【寧栄栄コスプレ】七宝琉璃宗のお嬢様、琉璃塔を手に登場 - 1 枚目
【寧栄栄コスプレ】七宝琉璃宗のお嬢様、琉璃塔を手に登場 - 2 枚目
【寧栄栄コスプレ】七宝琉璃宗のお嬢様、琉璃塔を手に登場 - 3 枚目

今回は『闘羅大陸』の寧栄栄を担当しました。設定上、七宝琉璃宗のお嬢様ということで、気品や衣装のディテールに非常に高い完成度が求められます。衣装の立体的なレイヤード感を再現するため、生地選びにはかなりこだわりました。表地の青いドレスには地紋加工が施されており、屋外の自然光の下で繊細な煌めきを放ちます。こうした地紋生地は光の当て方次第で質感がぐっと引き立ちます。袖口はボリュームのある白いチュールのフリル仕立てで、顔周りを華奢に見せてくれる一方、端がめくれやすいため撮影前の丁寧な手直しが欠かせませんでした。胸元のシルバーの装飾具はこの衣装の魂とも言えるパーツで、あしらわれた青い雫型のビーズが青いカラコンと美しく呼応しています。このパーツが傾かないよう裏側から何箇所も安全ピンで固定し、屈んだり歩いたりする際も硬いものにぶつからないよう細心の注意を払いました。ウエストの濃紺の帯にはリーフ模様の生地を選び、しっかり引き締めることで美しいウエストラインを演出しています。スカートの裾は変形多角形カットが採用され、縁には半透明の波打つ白いフリル、裏地にはダイヤ柄が施されており、持ち上げたときのハリのあるシルエットが原作通りの高い再現度を誇ります。

髪型は明るいブラウンのストレートロングで、ツインの三つ編みを再現するために自分で編み足し、整えるのに1時間近くかかりました。ヘッドドレスは繊細なシルバーの氷晶風ティアラで、頭頂部にしっかり固定するために何本ものアメピンを使用し、根気のいる作業となりました。メイク面では青いカラコンを主役に、ピンクパープル系のグラデーションと繊細なラメを合わせて瞳の大きさを強調しました。ベースメイクは白肌寄りに仕上げて凛としたお嬢様感を演出し、リップは衣装の邪魔をしないナチュラルな淡いレッドを選びました。

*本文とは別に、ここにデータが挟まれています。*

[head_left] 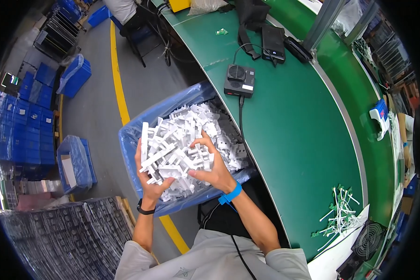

撮影当日のロケーションはアニメイベントの屋外広場で、背景にはレフ板を構えるベテランカメラマンやカメラを持って並ぶ人々がおり、会場全体がとても賑やかな雰囲気でした。すっきりとした背景を撮るため、通行人を避けられるアングルを常に探しつつ、足元の白いレフ板で光を補いました。当日は白ストッキングを着用しており、3枚目のスカートを持ち上げるポーズと相まって、脚のラインを美しく見せつつスカートの広がりをダイナミックに表現できました。この衣装はライティングによって見え方が大きく変わりますが、午後の半逆光がベストで、スカートの透け感を綺麗に引き出し、胸元のビーズや髪飾りをキラキラと輝かせてくれました。ポーズや裾の位置を常に意識し続けるのは体力を要しましたが、キャラクターを忠実に再現し、美しい写真を残せたことはとても有意義な体験でした。

この衣装は配色が非常に計算されており、次回は風がある場所やエフェクトを効かせたロケーションでの撮影も試してみたいです。総じて、今回のコスプレを通じて寧栄栄というキャラクターへの理解が一層深まりました。このドレスの型は着こなしの難易度が高く、細いウエストとスカートのボリュームを美しく支えるスタイルが求められます。アニメイベントの会場を歩いている際、多くの人から「七宝琉璃宗のお嬢様!」と声をかけていただき、作品の世界観に浸る素晴らしい没入感を味わえました。撮影時に着用した白ストッキングは普段は見えませんが、裾を持ち上げた瞬間にだけ上品な華やかさを覗かせる、スタイリングのさりげないこだわりです。当日はたくさん汗をかきましたが、ブルー系の爽やかさのおかげで全体的に透明感のある仕上がりになりました。この衣装が好きな方にとって、スタジオ撮影以上にリアルで自然な美しさを実感していただける作品になったと思います。